Cochrane ordered the
Imperieuse
to open fire with broadsides against the French position. It took only a couple of these before the defenders of Mongat signalled to the frigate their wish to surrender. The guerrillas stormed the slope with great cheering. But the French had no intention of surrendering to those who were intent on personal vengeance. They had only offered to surrender to Cochrane and now proceeded to open fire again to drive back the Spanish. At length Cochrane was led through the crackle of musketry to parley with the French commander, who insisted he would not surrender to the guerrillas. Cochrane gave him a stern lecture on the barbarity with which the French had behaved, deploring "the wanton devastation committed by a military power, pretending to high notions of civilisation".
Then the second battle of Mongat began, the struggle to get ninety-five French prisoners down to the beach and on to the frigate without allowing them to be lynched by the guerrillas.
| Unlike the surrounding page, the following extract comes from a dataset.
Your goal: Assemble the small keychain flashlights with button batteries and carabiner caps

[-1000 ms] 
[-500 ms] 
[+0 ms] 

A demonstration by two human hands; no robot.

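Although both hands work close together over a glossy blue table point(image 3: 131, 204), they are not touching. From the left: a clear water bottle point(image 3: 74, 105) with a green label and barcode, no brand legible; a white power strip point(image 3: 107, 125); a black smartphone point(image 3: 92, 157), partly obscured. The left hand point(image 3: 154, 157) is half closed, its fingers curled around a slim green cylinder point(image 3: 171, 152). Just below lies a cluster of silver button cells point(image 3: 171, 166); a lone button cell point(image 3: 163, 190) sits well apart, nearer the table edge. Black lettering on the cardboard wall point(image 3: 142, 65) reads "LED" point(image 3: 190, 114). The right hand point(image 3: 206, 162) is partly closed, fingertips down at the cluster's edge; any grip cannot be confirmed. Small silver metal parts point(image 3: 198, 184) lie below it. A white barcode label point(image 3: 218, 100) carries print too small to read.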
In a bizarre sequel, ragged men and women emerged from their hiding places to join the guerrillas in cheering Cochrane's marines, while the marines themselves used fists and musket butts to beat back those guerrillas who were trying to scale the parapet of the fort and get their hands on the French prisoners. The French commander had surrendered his sword to Cochrane and the entire garrison had laid down its arms. After a good deal of argument between Cochrane and the Spanish commander, it was agreed that there would be no lynching but that, as a recompense, the guerrillas should be allowed to loot the fortress. The prisoners were duly marched down to the boats followed by the abuse of the guerrillas and the jeering of the Spanish women. When the looting was over, Cochrane set a charge under the French ammunition and the fort of Mongat went skyward in a spectacular explosion. The display attracted H.M.S.
Cambrian
to the scene, and Cochrane transferred some of his prisoners to her.
10
The first official news of what had happened was contained in Cochrane's despatch to Lord Collingwood, which announced the bewildering but very welcome intelligence that the major French fortress between Gerona and Barcelona "surrendered this morning to his Majesty's ship under my command". The implications were considerable. General Duhesme had lost the advance guard of his force, and the whole of his artillery which he had been obliged to abandon. The road through Mongat was impassable for regular troops and he arrived at Barcelona a month late, after an arduous journey through the interior, where his column was more easily a prey to guerrilla ambushes. Cochrane in no way underestimated the abilities of the Catalans in all this, paying tribute to their "patience and endurance under privation". From the British point of view, the damage done to General Duhesme's army and the whole French presence in Spain was out of all proportion to the effort expended, which amounted to the use of one frigate for two or three days. But as Cochrane sat in his stern cabin on the night of the action, writing his despatch to Lord Collingwood, the
Imperieuse
was already sailing towards the marine frontier of Spain and France.